EXERCISE GOAL: From the entries below, extract every line that includes the word "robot".

**** ENTRIES SUPPLIED ****

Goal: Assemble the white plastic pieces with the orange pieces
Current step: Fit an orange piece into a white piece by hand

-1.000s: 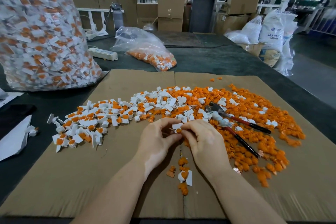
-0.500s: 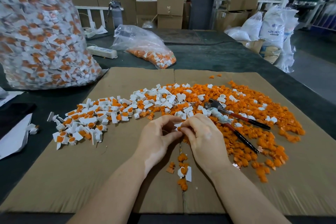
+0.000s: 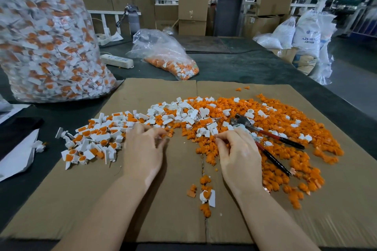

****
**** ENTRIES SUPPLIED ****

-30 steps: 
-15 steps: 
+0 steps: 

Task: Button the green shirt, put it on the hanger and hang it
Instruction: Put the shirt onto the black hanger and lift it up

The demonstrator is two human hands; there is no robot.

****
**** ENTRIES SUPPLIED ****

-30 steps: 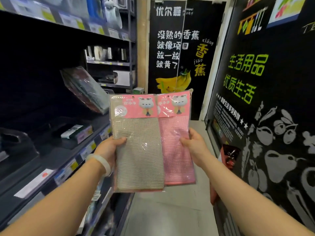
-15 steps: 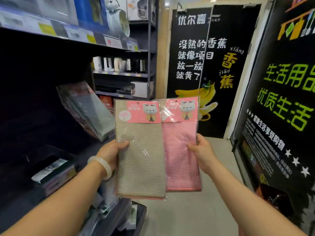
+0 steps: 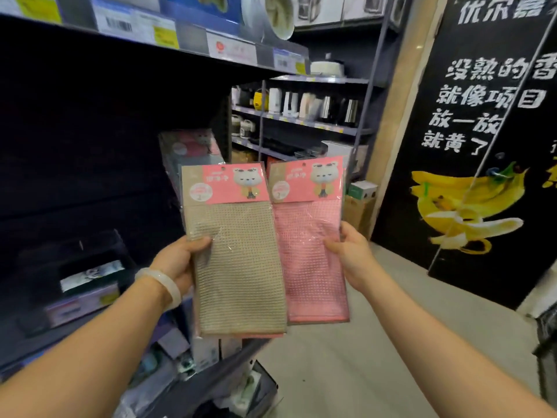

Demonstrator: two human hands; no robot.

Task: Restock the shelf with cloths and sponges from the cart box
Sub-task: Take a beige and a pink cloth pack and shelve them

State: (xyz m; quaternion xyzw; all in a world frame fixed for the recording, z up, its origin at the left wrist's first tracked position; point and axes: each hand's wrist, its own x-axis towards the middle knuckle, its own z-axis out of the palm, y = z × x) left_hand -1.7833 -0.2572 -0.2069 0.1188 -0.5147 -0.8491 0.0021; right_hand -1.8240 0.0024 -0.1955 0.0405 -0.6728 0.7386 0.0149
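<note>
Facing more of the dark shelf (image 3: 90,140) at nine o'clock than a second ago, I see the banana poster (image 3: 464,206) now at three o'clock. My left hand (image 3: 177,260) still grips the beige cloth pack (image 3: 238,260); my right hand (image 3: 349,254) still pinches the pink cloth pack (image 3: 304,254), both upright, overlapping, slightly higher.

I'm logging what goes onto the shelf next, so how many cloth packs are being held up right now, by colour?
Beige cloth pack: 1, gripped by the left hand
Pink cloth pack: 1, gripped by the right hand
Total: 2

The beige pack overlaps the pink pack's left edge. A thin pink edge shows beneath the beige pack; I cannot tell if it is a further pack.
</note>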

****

EXERCISE SOLUTION:
The demonstrator is two human hands; there is no robot.
Demonstrator: two human hands; no robot.

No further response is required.